BEGIN Data to use
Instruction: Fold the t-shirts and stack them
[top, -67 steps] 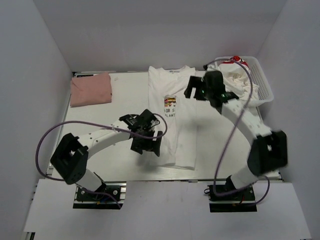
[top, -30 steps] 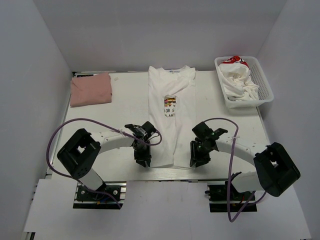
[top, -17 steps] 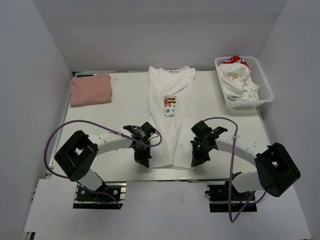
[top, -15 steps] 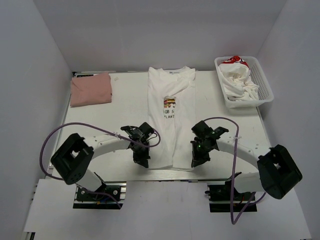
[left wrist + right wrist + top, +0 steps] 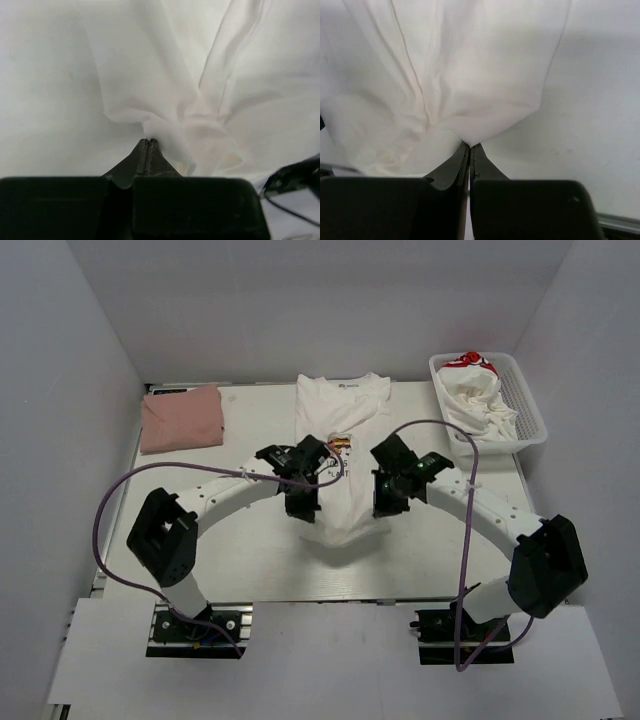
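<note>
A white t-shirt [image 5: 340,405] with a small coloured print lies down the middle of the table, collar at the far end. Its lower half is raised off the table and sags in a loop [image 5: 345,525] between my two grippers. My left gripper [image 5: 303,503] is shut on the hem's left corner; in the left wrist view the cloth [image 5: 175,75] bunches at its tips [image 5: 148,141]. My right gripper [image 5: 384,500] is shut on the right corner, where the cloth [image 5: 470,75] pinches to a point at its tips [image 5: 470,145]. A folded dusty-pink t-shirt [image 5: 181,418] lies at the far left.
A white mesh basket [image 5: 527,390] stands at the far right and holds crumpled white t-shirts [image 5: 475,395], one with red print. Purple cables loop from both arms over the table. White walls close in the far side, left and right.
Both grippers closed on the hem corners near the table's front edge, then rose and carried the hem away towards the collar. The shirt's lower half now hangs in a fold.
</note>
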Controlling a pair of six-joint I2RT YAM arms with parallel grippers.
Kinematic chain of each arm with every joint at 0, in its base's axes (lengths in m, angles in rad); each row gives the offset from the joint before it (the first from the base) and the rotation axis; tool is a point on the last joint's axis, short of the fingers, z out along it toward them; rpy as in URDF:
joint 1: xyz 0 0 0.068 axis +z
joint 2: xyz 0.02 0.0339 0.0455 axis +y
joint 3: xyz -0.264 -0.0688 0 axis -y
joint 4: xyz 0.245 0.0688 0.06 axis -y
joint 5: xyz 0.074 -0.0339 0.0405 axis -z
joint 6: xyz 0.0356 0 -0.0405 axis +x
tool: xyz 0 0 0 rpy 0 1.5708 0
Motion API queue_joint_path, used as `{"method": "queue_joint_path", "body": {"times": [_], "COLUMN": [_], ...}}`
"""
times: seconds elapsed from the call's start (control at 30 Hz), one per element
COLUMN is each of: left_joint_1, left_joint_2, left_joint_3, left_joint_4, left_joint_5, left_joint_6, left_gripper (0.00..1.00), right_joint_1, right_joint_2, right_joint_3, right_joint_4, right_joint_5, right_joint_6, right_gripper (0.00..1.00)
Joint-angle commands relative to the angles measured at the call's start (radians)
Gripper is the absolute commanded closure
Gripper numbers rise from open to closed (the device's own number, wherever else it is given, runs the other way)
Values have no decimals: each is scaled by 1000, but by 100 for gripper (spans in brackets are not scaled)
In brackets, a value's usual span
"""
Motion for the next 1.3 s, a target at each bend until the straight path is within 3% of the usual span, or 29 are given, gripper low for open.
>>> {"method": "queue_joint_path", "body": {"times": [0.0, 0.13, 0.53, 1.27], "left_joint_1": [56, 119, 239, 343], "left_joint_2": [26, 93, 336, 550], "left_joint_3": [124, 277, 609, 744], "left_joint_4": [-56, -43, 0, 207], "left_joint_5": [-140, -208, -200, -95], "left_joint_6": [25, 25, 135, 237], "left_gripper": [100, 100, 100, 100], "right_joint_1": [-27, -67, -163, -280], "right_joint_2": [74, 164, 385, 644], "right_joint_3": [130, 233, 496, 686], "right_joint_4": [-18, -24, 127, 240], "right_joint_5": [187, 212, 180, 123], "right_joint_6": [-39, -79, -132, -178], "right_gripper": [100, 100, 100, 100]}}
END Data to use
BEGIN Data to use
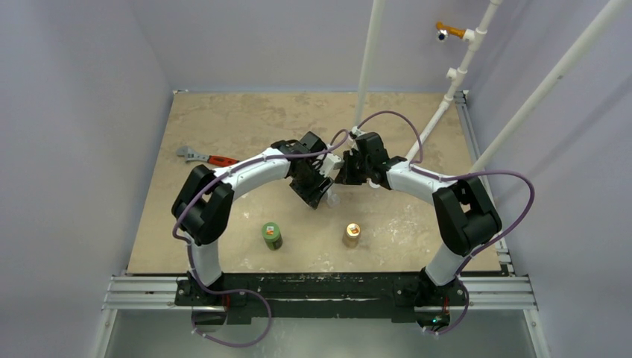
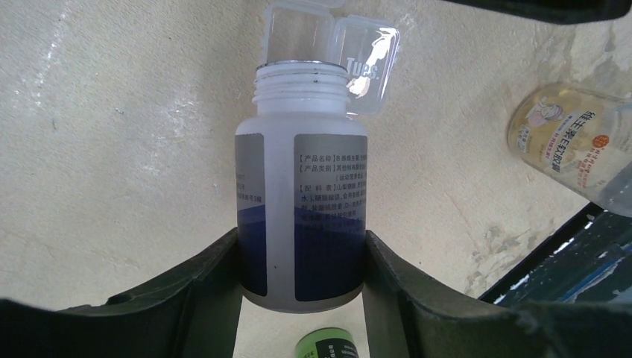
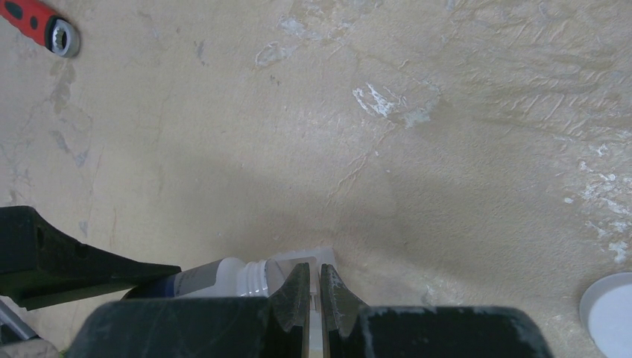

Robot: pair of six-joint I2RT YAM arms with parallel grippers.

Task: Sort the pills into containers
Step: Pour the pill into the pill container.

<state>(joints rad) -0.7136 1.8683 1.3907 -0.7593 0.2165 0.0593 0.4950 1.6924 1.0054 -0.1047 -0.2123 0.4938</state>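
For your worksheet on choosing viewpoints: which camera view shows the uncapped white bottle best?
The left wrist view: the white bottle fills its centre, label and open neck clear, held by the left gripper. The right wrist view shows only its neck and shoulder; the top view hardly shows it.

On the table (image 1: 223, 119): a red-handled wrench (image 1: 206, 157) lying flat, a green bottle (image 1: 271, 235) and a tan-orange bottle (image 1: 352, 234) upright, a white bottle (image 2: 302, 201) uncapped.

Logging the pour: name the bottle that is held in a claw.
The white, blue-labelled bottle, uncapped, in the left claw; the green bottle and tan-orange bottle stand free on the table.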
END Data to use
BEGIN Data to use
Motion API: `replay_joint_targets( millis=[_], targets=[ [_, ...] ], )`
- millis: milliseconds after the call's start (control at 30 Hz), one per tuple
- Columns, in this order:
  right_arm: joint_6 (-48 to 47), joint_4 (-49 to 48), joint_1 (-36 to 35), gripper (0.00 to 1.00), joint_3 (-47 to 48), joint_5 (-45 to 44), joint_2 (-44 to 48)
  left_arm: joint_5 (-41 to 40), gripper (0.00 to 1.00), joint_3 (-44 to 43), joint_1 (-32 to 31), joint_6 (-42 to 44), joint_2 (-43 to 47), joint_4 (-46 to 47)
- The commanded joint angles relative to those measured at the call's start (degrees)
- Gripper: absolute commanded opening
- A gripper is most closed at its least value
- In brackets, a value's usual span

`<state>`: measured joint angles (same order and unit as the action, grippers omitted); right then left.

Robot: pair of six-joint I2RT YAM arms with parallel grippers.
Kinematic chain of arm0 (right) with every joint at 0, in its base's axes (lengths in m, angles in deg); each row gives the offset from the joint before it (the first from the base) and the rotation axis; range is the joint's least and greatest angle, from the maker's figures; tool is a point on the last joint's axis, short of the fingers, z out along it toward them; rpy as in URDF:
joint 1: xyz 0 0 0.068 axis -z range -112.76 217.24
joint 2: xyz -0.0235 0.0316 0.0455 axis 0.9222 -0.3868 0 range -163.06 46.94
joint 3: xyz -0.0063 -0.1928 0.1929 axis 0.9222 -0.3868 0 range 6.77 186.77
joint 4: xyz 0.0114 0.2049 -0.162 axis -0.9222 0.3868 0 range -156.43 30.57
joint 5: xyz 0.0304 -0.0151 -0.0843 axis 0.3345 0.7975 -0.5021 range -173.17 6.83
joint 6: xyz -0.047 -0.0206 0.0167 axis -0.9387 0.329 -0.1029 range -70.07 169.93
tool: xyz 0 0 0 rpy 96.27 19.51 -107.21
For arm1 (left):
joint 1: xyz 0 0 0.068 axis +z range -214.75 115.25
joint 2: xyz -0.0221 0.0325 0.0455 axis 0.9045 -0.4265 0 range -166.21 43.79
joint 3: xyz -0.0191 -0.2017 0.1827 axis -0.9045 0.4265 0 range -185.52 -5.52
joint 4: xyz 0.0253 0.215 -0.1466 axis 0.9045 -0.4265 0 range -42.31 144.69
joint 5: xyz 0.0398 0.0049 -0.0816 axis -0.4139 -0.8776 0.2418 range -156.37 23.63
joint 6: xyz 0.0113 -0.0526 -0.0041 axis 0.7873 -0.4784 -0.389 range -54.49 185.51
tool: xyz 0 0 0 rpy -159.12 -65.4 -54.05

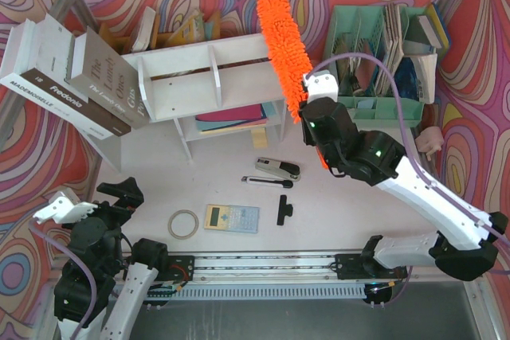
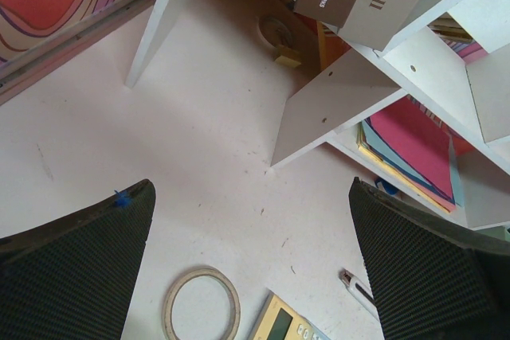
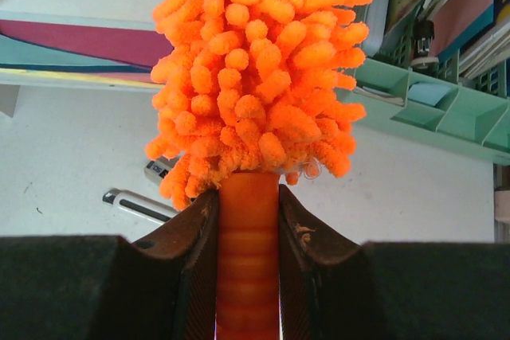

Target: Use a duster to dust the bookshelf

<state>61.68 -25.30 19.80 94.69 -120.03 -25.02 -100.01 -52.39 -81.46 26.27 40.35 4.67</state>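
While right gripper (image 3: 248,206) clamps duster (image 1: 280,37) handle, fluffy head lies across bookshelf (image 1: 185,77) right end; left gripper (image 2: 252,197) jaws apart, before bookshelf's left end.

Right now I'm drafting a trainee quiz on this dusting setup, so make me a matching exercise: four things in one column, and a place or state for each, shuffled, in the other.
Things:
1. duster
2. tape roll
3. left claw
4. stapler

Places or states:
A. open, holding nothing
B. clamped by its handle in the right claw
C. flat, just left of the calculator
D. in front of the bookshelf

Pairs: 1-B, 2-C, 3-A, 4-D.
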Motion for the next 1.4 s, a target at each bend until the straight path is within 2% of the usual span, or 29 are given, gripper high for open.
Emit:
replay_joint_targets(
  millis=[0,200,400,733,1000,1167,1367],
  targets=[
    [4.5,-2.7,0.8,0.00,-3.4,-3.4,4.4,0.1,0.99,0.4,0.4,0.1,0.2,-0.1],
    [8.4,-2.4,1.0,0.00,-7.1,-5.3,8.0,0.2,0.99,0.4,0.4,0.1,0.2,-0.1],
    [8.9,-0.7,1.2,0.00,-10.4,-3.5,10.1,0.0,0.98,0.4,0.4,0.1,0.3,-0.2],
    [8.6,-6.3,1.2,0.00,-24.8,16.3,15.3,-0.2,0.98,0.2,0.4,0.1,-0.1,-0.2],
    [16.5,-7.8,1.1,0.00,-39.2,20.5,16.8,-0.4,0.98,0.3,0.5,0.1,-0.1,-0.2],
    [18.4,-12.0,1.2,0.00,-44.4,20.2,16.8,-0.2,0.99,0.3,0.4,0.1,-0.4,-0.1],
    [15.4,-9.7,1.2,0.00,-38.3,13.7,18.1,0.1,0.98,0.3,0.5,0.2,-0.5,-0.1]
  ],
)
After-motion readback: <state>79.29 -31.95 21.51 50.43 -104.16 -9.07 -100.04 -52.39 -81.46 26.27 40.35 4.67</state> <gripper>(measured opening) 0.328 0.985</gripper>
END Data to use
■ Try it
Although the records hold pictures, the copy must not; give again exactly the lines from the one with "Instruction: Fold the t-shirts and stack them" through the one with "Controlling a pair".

■ Task result
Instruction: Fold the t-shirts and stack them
[top, -67 steps] 
[top, -30 steps] 
[top, -17 steps] 
[top, -15 steps] 
[left wrist + right wrist + top, +0 steps] 
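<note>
A white t-shirt [image 5: 340,405] with a small coloured print lies down the middle of the table, collar at the far end. Its lower half is raised off the table and sags in a loop [image 5: 345,525] between my two grippers. My left gripper [image 5: 303,503] is shut on the hem's left corner; in the left wrist view the cloth [image 5: 175,75] bunches at its tips [image 5: 148,141]. My right gripper [image 5: 384,500] is shut on the right corner, where the cloth [image 5: 470,75] pinches to a point at its tips [image 5: 470,145]. A folded dusty-pink t-shirt [image 5: 181,418] lies at the far left.
A white mesh basket [image 5: 527,390] stands at the far right and holds crumpled white t-shirts [image 5: 475,395], one with red print. Purple cables loop from both arms over the table. White walls close in the far side, left and right.
Both grippers closed on the hem corners near the table's front edge, then rose and carried the hem away towards the collar. The shirt's lower half now hangs in a fold.
</note>
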Controlling a pair of six-joint I2RT YAM arms with parallel grippers.

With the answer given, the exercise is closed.